The lesser Asian scorpion’s venom contains antimicrobial peptides that may be helpful against a variety of bacteria, fungi, and parasites that cause malaria, as well as anti-inflammatory qualities that may make it a useful arthritis treatment. Other substances from scorpion venom have also demonstrated potential in the therapy of autoimmune diseases as immunosuppressants.
8. Scorpions Perform A Mating Dance
Scorpions engage in a dance-like courtship behavior frequently referred to as a promenade à deux (French for “walk for two”). The specifics vary depending on the species, but, if a female expresses interest in a male, they will face off and hang on to one another’s pedipalps before spinning back and forth while having their tails (technically their metasoma) lifted above their backs. According to the San Diego Zoo, they occasionally “club”—bum their metasoma together—without stinging. The dance may last anywhere from minutes to hours. At the end of the dance, the male deposits his spermatophore on the ground for the female, then leaves.
9. They Can Go A Long Time Without Food
Scorpions generally eat spiders and insects, while some larger species have also been seen to prey on small lizards and mice. Some search for prey actively, some ambush their victim, and some even create pitfall traps.
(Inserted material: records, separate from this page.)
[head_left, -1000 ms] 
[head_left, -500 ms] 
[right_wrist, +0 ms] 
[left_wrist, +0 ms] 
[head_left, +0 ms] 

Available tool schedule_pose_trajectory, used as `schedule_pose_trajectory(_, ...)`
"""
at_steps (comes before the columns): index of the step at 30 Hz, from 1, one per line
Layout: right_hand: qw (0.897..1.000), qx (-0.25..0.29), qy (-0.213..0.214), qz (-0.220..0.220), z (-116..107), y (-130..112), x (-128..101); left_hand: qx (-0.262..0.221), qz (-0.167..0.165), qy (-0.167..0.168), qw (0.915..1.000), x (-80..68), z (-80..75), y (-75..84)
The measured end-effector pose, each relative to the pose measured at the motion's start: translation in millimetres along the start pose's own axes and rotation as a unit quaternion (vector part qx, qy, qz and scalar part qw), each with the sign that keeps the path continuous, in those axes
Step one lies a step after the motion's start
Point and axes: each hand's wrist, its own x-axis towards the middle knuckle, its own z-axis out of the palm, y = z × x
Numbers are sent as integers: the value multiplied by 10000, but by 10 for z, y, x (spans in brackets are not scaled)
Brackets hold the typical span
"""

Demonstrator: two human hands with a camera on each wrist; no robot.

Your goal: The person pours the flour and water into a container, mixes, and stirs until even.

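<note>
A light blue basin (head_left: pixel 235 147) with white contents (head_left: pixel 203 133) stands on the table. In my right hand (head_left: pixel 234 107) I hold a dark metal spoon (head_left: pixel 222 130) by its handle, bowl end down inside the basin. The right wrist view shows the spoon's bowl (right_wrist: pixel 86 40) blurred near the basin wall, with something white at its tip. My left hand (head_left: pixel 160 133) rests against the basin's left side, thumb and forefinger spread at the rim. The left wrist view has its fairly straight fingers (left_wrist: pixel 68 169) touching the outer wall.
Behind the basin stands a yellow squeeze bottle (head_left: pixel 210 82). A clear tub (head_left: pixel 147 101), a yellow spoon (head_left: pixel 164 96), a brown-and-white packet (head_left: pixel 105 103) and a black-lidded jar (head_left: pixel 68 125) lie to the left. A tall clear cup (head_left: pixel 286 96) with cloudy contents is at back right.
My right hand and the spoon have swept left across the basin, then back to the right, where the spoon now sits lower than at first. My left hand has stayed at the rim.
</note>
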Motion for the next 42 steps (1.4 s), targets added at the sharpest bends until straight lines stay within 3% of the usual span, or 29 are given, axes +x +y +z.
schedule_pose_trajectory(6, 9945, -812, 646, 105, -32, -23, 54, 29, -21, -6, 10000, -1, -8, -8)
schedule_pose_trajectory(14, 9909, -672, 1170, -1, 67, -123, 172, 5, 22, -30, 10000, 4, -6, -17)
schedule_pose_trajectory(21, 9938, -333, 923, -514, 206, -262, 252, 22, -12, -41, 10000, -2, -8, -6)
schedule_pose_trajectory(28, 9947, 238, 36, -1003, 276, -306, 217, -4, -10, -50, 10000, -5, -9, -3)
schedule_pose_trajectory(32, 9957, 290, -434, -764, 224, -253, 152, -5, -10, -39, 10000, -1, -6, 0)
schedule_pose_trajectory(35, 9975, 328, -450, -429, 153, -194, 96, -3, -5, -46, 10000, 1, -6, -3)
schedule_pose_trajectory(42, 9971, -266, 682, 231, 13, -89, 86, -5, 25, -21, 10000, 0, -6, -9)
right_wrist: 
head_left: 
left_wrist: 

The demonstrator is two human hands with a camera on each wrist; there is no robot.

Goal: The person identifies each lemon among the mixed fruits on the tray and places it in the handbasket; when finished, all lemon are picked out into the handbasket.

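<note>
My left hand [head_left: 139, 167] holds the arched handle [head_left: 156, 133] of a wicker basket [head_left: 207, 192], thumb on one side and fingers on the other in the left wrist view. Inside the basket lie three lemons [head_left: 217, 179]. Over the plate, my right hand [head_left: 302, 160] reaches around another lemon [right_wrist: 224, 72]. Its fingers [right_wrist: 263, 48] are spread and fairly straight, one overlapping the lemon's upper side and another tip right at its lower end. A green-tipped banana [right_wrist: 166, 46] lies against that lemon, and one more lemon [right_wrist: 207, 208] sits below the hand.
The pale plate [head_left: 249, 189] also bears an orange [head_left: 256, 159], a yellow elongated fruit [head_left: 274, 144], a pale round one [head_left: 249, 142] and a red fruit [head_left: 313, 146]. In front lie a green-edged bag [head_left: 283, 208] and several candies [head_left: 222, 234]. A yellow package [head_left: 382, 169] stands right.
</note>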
However, they obtain it, they can only consume liquid food, therefore they use enzymes to externally break down their meal before sucking it into their small mouths. Many scorpions can go for extended periods without eating because of their slow metabolic rates. They typically feed every two weeks; however, they have also been known to go six to twelve months without eating.
10. Scorpions Are Edible
While scorpions are difficult to spot during the day, you might find them under rocks or bark, for example, they are nocturnal and only active at night. Veteran hunters typically put on gloves and pick them up by the tail to catch them. It might surprise you to learn that you can eat them stinger and all. Shortly after they pass away, the venom’s poison turns inert and cannot hurt you.
In several nations, tarantulas and scorpions are eaten as food. They are a crucial protein source. Both adults and children will search for them in remote locations. Scorpions are bought and sold as snacks in more populated locations.